PROBLEM STATEMENT:
Repeat the data that follows in full. Do not include the pictures.

INPUT DATA:
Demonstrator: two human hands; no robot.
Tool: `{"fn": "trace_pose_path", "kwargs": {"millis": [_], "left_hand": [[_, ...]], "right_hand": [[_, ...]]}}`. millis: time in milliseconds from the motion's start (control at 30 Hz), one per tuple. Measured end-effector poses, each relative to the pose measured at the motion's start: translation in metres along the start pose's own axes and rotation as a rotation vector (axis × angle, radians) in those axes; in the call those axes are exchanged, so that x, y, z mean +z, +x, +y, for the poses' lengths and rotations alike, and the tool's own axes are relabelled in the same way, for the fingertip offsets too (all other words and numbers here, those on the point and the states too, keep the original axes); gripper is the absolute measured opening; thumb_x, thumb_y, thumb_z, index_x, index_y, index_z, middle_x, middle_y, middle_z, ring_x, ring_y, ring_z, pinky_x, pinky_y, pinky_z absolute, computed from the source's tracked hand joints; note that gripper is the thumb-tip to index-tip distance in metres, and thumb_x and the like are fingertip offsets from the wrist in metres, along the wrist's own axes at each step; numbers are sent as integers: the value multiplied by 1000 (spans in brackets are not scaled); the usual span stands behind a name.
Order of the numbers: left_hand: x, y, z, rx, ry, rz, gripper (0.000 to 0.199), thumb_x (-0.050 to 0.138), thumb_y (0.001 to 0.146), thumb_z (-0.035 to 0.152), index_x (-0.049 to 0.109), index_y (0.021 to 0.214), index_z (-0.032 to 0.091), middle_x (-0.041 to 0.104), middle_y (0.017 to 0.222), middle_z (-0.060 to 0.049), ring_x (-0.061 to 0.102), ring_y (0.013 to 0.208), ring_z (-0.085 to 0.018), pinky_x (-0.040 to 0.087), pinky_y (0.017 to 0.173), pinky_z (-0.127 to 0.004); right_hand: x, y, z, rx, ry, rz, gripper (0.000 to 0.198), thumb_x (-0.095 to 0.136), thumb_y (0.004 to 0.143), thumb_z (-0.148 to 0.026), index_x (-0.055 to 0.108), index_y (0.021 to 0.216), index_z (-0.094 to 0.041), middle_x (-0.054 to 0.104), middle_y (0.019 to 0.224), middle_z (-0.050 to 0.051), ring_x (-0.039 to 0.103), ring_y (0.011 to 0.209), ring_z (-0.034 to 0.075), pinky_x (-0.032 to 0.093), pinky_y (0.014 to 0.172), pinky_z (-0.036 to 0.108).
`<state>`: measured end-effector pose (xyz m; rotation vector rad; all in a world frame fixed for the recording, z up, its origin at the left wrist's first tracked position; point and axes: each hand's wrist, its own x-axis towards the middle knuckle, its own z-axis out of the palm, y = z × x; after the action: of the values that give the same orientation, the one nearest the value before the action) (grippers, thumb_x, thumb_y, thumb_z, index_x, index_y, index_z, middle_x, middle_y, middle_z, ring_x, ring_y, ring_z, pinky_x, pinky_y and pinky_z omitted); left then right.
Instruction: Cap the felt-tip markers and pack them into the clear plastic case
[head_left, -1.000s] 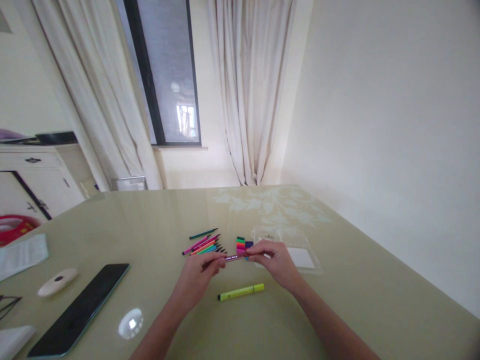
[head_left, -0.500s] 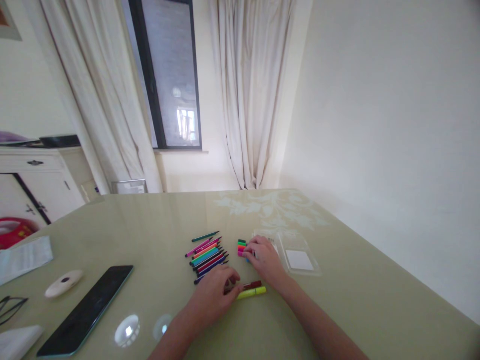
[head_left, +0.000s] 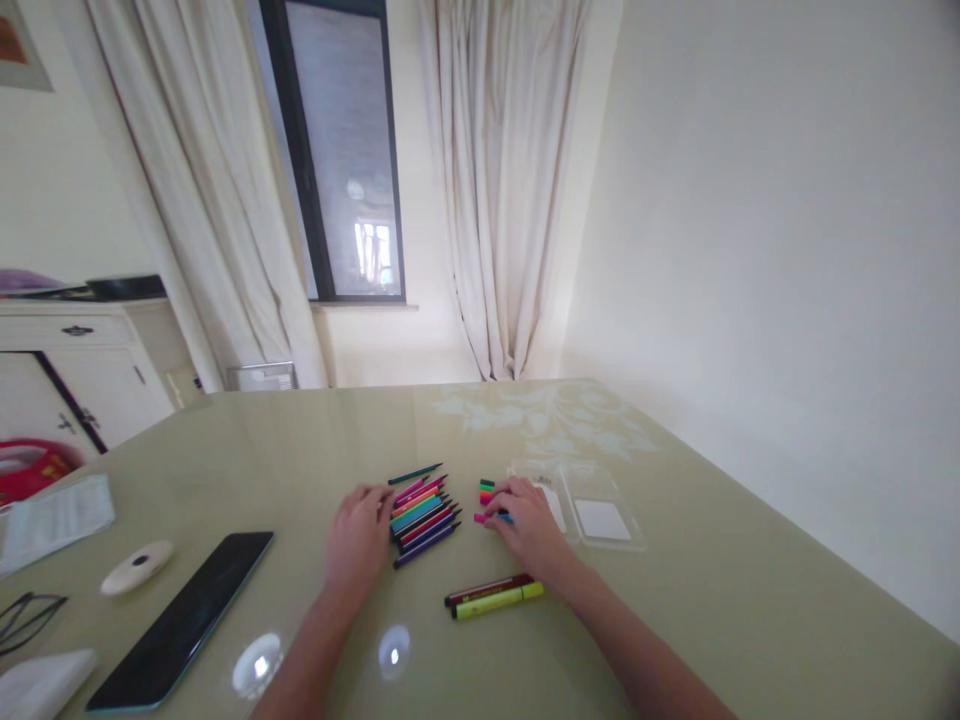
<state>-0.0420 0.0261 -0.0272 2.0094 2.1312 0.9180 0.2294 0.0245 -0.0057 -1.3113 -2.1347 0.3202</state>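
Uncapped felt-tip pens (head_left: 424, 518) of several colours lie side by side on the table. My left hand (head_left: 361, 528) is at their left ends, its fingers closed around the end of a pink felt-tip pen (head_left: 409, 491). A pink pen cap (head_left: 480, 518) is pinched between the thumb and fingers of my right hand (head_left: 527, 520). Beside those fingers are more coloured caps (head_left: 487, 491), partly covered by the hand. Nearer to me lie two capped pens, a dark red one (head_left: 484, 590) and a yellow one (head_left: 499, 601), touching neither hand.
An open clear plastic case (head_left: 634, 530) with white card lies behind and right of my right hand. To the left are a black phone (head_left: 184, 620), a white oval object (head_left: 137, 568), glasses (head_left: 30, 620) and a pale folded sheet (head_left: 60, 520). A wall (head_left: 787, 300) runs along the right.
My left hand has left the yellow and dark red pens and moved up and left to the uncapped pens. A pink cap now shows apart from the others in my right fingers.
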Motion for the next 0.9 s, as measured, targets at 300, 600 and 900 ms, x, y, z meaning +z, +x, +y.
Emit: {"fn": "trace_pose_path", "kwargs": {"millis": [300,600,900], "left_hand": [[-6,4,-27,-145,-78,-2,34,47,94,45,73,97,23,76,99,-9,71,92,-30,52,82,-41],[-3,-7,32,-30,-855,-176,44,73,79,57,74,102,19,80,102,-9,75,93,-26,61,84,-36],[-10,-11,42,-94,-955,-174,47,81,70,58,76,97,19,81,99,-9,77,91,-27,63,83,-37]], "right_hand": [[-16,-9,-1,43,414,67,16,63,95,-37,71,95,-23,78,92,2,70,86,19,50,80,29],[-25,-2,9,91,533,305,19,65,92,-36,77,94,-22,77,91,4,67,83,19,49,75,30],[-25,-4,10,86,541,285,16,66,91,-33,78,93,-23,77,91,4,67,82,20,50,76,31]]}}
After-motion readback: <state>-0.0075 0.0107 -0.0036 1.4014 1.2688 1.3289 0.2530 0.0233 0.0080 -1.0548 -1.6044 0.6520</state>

RESULT OF THE TASK:
Demonstrator: two human hands; no robot.
Tool: `{"fn": "trace_pose_path", "kwargs": {"millis": [_], "left_hand": [[_, ...]], "right_hand": [[_, ...]]}}`. millis: time in milliseconds from the motion's start (control at 30 Hz), one per tuple. Measured end-effector poses, each relative to the pose measured at the motion's start: translation in metres along the start pose's own axes and rotation as a rotation vector (axis × angle, radians) in those axes; in the call those axes are exchanged, so that x, y, z mean +z, +x, +y, for the poses' lengths and rotations alike, and the tool's own axes are relabelled in the same way, for the fingertip offsets too (all other words and numbers here, those on the point and the states too, keep the original axes); gripper is the absolute measured opening; thumb_x, thumb_y, thumb_z, index_x, index_y, index_z, middle_x, middle_y, middle_z, ring_x, ring_y, ring_z, pinky_x, pinky_y, pinky_z absolute, computed from the source's tracked hand joints; note that gripper is the thumb-tip to index-tip distance in metres, and thumb_x and the like are fingertip offsets from the wrist in metres, along the wrist's own axes at each step; numbers are sent as integers: the value multiplied by 1000 (spans in brackets are not scaled); the usual span stands behind a name.
Order of the numbers: left_hand: x, y, z, rx, ry, rz, gripper (0.000 to 0.199), thumb_x (-0.050 to 0.138), thumb_y (0.001 to 0.146), thumb_z (-0.035 to 0.152), index_x (-0.049 to 0.109), index_y (0.021 to 0.214), index_z (-0.032 to 0.091), middle_x (-0.041 to 0.104), middle_y (0.017 to 0.222), middle_z (-0.060 to 0.049), ring_x (-0.061 to 0.102), ring_y (0.013 to 0.208), ring_z (-0.085 to 0.018), pinky_x (-0.040 to 0.087), pinky_y (0.017 to 0.173), pinky_z (-0.127 to 0.004); right_hand: x, y, z, rx, ry, rz, gripper (0.000 to 0.198), thumb_x (-0.095 to 0.136), thumb_y (0.004 to 0.143), thumb_z (-0.148 to 0.026), index_x (-0.055 to 0.108), index_y (0.021 to 0.216), index_z (-0.094 to 0.041), middle_x (-0.054 to 0.104), middle_y (0.019 to 0.224), middle_z (-0.050 to 0.051), ring_x (-0.039 to 0.103), ring_y (0.011 to 0.209), ring_z (-0.034 to 0.075), pinky_x (-0.032 to 0.093), pinky_y (0.014 to 0.172), pinky_z (-0.036 to 0.108).
`<state>`: measured end-effector pose (xyz m; rotation vector rad; all in a world frame fixed for the recording, z up, its origin at the left wrist's first tracked position; point and axes: each hand's wrist, its own x-axis towards the middle knuckle, its own z-axis out of the palm, y = z × x; after the action: of the values that give the same orientation, the one nearest the value before the action) (grippers, thumb_x, thumb_y, thumb_z, index_x, index_y, index_z, middle_x, middle_y, middle_z, ring_x, ring_y, ring_z, pinky_x, pinky_y and pinky_z omitted); left then right.
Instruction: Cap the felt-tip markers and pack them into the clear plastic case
[head_left, -1.000s] 
[head_left, -0.500s] 
[head_left, +0.000s] 
<state>-0.0420 0.0261 -0.0272 2.0094 2.1312 0.9180 0.2294 0.0245 -0.0057 -1.3113 -2.1347 0.3202</state>
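Uncapped felt-tip pens (head_left: 424, 518) of several colours lie side by side on the table. My left hand (head_left: 361, 528) is at their left ends, its fingers closed around the end of a pink felt-tip pen (head_left: 409, 491). A pink pen cap (head_left: 480, 518) is pinched between the thumb and fingers of my right hand (head_left: 527, 520). Beside those fingers are more coloured caps (head_left: 487, 491), partly covered by the hand. Nearer to me lie two capped pens, a dark red one (head_left: 484, 590) and a yellow one (head_left: 499, 601), touching neither hand.
An open clear plastic case (head_left: 634, 530) with white card lies behind and right of my right hand. To the left are a black phone (head_left: 184, 620), a white oval object (head_left: 137, 568), glasses (head_left: 30, 620) and a pale folded sheet (head_left: 60, 520). A wall (head_left: 787, 300) runs along the right.
My left hand has left the yellow and dark red pens and moved up and left to the uncapped pens. A pink cap now shows apart from the others in my right fingers.
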Motion for the next 0.9 s, as measured, targets at 300, 600 and 900 ms, x, y, z meaning +z, +x, +y.
Emit: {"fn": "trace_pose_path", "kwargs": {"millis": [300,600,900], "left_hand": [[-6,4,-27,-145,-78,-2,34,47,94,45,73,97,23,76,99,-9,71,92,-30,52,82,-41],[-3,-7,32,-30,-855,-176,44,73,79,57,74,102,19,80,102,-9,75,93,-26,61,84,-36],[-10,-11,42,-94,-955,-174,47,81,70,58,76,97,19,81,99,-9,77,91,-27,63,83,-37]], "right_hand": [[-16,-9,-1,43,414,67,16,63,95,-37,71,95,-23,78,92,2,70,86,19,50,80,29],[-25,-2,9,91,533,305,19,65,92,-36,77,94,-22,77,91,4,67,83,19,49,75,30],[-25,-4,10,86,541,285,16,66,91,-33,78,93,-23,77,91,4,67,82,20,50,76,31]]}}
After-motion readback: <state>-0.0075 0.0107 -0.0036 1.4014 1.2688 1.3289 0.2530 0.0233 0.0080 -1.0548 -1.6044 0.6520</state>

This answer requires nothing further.